Il y a des savants qui comprennent, je le sais, l’histoire d’une science autrement que moi. Ainsi, ils voudraient qu’on jugeât, sans appel, la science d’autrefois par celle d’aujourd’hui, comme s’il était possible de supprimer les perspectives du temps, bien plus trompeuses que les illusions optiques de l’espace ; ils voudraient qu’on laissât de côté tous les détails auxquels ils sont initiés par leur état, mais qui sont nécessaires à l’intelligence des profanes, beaucoup plus nombreux ; enfin ils voudraient faire de l’histoire d’une science une sorte de champ clos où seraient débattues par quelques rares initiés les questions litigieuses de priorité de découvertes. Mais ils oublient que des discussions qui mettent l’amour de la science en conflit avec l’orgueil humain ou avec des doctrines individuelles, sont aussi irritantes qu’interminables et stériles.

En somme, la manière dont je comprends l’histoire des sciences diffère radicalement de l’idée que s’en font les savants, non habitués à franchir les limites de leur domaine. Ce n’était donc pas de ce côté-là que devaient me venir les encouragements.

Je respecte trop le public pour l’entretenir d’affaires personnelles. Je me bornerai donc à déclarer que les mêmes difficultés se renouvelèrent, quand je voulus reprendre mon projet. Les éditeurs, auxquels je m’adressais, refusèrent poliment de publier l’histoire de la science qui devait faire suite à celle de la chimie : l’un me commandait un lexique, un autre des traductions de grec et d’allemand, un troisième des ouvrages de géographie, d’archéologie et d’histoire, des dictionnaires de tout genre, etc., etc. Les années se passèrent ainsi, la liste de mes travaux s’allongea démesurément ; mais l’œuvre de mon choix ne devait point s’y trouver.

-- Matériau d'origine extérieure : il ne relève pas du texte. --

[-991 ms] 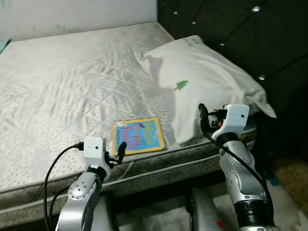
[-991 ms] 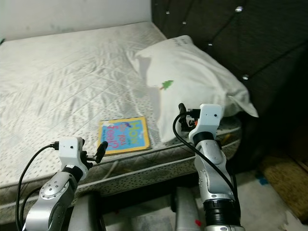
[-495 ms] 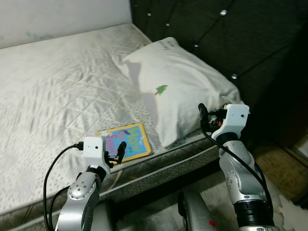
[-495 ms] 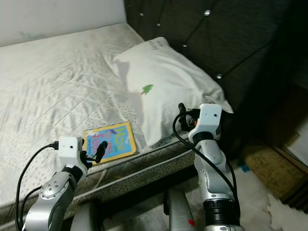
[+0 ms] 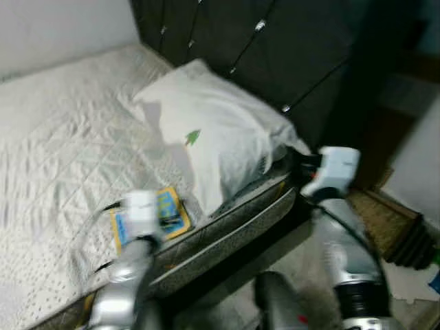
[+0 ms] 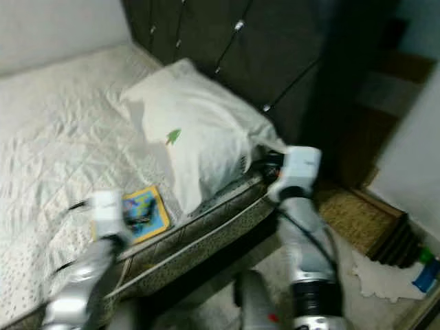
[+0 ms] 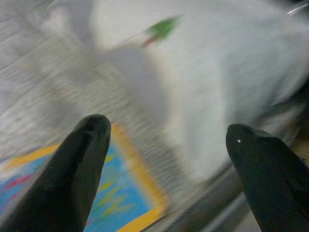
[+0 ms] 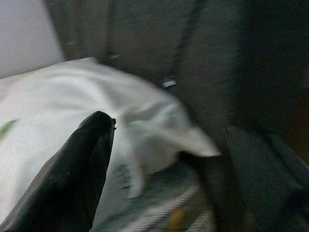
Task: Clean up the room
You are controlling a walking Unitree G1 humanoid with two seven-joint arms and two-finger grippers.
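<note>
A blue book with a yellow border (image 5: 148, 216) lies flat on the bare mattress (image 5: 62, 137) near its front edge. Beside it a white pillow with a small green tree print (image 5: 206, 137) leans toward the dark tufted headboard (image 5: 275, 48). My left gripper (image 7: 169, 145) is open and empty, hovering over the book (image 7: 111, 203) with the pillow (image 7: 231, 72) beyond it. My right gripper (image 8: 169, 145) is open too, held in the air off the bed's corner and facing the pillow's end (image 8: 96, 96). The head views are blurred.
To the right of the bed, a brown mat (image 5: 375, 213) lies on the floor. A black ribbed object (image 5: 412, 240) sits further right. A crumpled white sheet (image 6: 378, 275) and a blue bottle (image 6: 425, 273) lie by the right edge.
The whole view has swung to the right, so bed, book and pillow have slid left in the picture and more floor shows. Both arms hold the same pose, fingers still apart.
</note>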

Pourquoi, me demandera-t-on peut-être, pourquoi n’avoir pas fait ce dont vous vous sentiez capable ?

Primum vivere, deinde philosophari, répondrai-je avec un ancien.

Je ne suis rien, et je ne prétends à rien ; une petite place au soleil, voilà tout ce que j’ambitionne. Mais je m’indigne jusqu’au fond de mon âme, lorsque j’entends de célèbres professeurs et académiciens reprocher à Kepler d’avoir fait, pour les libraires, de petits almanachs prophétiques, regardant ces travaux de commande comme au-dessous de la dignité du « législateur du ciel. » — Eh ! morbleu ! fallait-il qu’il mourut de faim ? Kepler s’était fait astrologue, comme un autre pouvait se faire compilateur, pour vivre.

Que d’hommes qui passent inconnus, parce que les dures conditions de la vie ne permettent point de tirer de leur esprit tous les trésors qu’il renferme !

F. H.

Brunoy, le 8 octobre 1866.



  1. Le premier volume parut en 1842, et le second en 1843, au bureau de la Revue scientifique, rue Jacob, 36, à Paris.